I really wanted to practice drawing something, so I found this image in my folder of random collected photos and called him ‘Manuel Mondragon aka Samuel Lardsworth Jackonshire.’ I got the idea for this guy’s name from one of my favorite recent Achewood strips and hopefully you’ve spotted that the name is also a genteel-ization of Samuel L. Jackson.
Back in the summer of 2009, I decided to re-explore one of the more curmudgeonly computer drawing applications: Microsoft Paint. I do like the sort of thick, inexplicably impasto-seeming quality of some of the images I created, especially this one. It’s perfectly flat and totally immaterial (being electronic ‘n such) but it still makes me think of thickly applied paint with that sort of hog hair bristle quality. Weird!
This is, of course, The Lady in the Radiator from the David Lynch classic Eraserhead.
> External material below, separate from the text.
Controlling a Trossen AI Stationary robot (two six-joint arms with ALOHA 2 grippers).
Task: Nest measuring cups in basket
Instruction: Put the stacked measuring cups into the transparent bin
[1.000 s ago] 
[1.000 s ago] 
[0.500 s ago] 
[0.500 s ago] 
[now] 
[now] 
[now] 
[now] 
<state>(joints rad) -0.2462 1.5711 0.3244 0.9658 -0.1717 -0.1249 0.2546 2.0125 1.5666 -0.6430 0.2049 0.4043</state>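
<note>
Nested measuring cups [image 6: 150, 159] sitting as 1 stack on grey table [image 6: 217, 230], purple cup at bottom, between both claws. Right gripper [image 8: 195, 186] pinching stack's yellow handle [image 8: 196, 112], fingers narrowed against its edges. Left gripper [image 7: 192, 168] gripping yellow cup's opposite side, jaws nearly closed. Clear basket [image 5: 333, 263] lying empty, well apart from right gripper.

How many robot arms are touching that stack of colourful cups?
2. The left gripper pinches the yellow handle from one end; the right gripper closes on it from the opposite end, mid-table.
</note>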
Me and my friend refer to this character as Biscuit Face.
I used the image search button from an older version of the Google toolbar as the basis for this image. I really liked how the Mona Lisa was crushed down so incredibly small and yet still retained a clear resemblance. So I guess this image is a lot about seeing and how much of seeing is made up for by our sensory apparatus as well as our visual memory. That’s what a lot of the pixel work is about; the painterliness of it.
I’m interested in the compositional possibilities of landscape imagery derived from early videogames. My generation’s familiarity with these “places” seems to validate their use as subjects of landscape drawing and hopefully painting. The images were built up with intersecting lines of colored ink pen. The only solid portion in this image is the shadow on the tree in the bottom left corner and the snifit bullets coming from the upper right. I love producing imagery that tests both my hand and my patience and stamina, and this image certainly delivered on both fronts.
I picked a random, years-ago primed piece of paper, drew a line down the center, and just started drawing. I would draw for a few hours until I just couldn’t think of anything else to add (I was also incorporating doodles from my sketchpads to facilitate development), and then I’d come back to it the next day with a fresh eye, erase what I didn’t like, and build on what remained.
This is one of the largest images I’ve ever done and was definitely a big step forward. It still isn’t finished, however; I’ve been busy! Anyway, it was based on an engraving done for the section about Baal in Colin De Plancy’s Dictionnaire Infernal. I used Barney Frank’s face for a reference since he’s really jowly and his voice was the first thing to come to mind when I read Bael’s voice is, according to earwitnesses, very hoarse.